Note that the technical features of the above embodiments may be arbitrarily combined, and all possible combinations of the technical features in the above embodiments are not described for brevity of description, however, as long as there is no contradiction between the combinations of the technical features, they should be regarded as the scope of the description. The foregoing examples illustrate only a few embodiments of the application, which are described in detail and are not to be construed as limiting the scope of the application. It should be noted that it will be apparent to those skilled in the art that several variations and modifications can be made without departing from the spirit of the application, which are all within the scope of the application.
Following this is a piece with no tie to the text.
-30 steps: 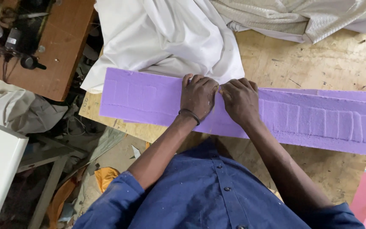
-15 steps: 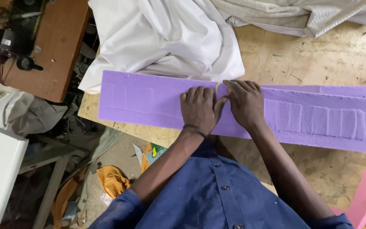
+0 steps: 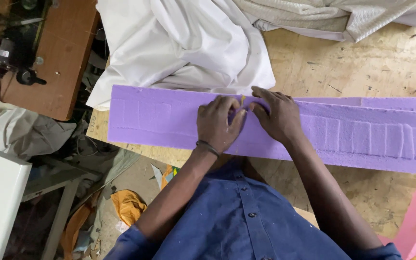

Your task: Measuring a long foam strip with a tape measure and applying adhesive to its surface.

Accordingly, the scope of protection of the present application is to be determined by the appended claims.

Claims

1. The method for detecting the collapse building based on the cross-domain teacher-student training is characterized by comprising the following steps of:

2. The method for detecting a collapse building based on cross-domain teacher-student training according to claim 1, wherein in the step S2, a two-stage model, fast-Rcnn, is selected as a teacher network.

3. The method for detecting a collapsed building based on cross-domain teacher-student training according to claim 2, wherein in step S2, a loss function is applied Training the teacher network;

wherein ,indicating RPN class loss,/->Indicating the regression loss of RPN, < >>Representing ROI classification loss,>indicating ROI regression loss.

4. The method for detecting a collapse building based on cross-domain teacher-student training according to claim 1, wherein in the step S3, the network structure of the aviation satellite style migration network learns a mapping G: x is X ₁ →X ₂ and F：X₂ →X ₁ ；

associating a cyclic consistency loss function with X ₁ and X₂ Is combined with the contrast loss function of (2)And (3) combining to obtain a complete objective function of conversion from unpaired images to images for aviation satellite style migration network training.

5. The method for detecting a collapse building based on cross-domain teacher-student training according to claim 4, wherein in the step S3, a Cycle-GAN network is selected as an aviation satellite style migration network.

6. The method for detecting a collapse building based on cross-domain teacher-student training according to claim 1, wherein in the step S4, the method for training a student network using the pseudolite optical remote sensing data, the manual labeling and the pseudotag as inputs comprises:

7. The method for detecting a collapse building based on cross-domain teacher-student training according to claim 6, wherein in the step S4, the student network model is composed of an R-CNN network and a Cycle-GAN network; in the Cycle-GAN network, a res net is used as a basic network of generators and discriminators.

8. A collapsed building detection system for cross-domain teacher-to-student training, the system comprising:

9. An electronic device comprising a memory and a processor, the memory storing a computer program, the processor implementing the steps in a method for detecting a collapsed building based on cross-domain teachers and students training according to any one of claims 1 to 7 when the computer program is executed.

10. A computer readable storage medium, wherein a computer program is stored on the computer readable storage medium, and when the computer program is executed by a processor, the steps in a method for detecting a collapsed building based on cross-domain teachers and students training according to any one of claims 1 to 7 are implemented.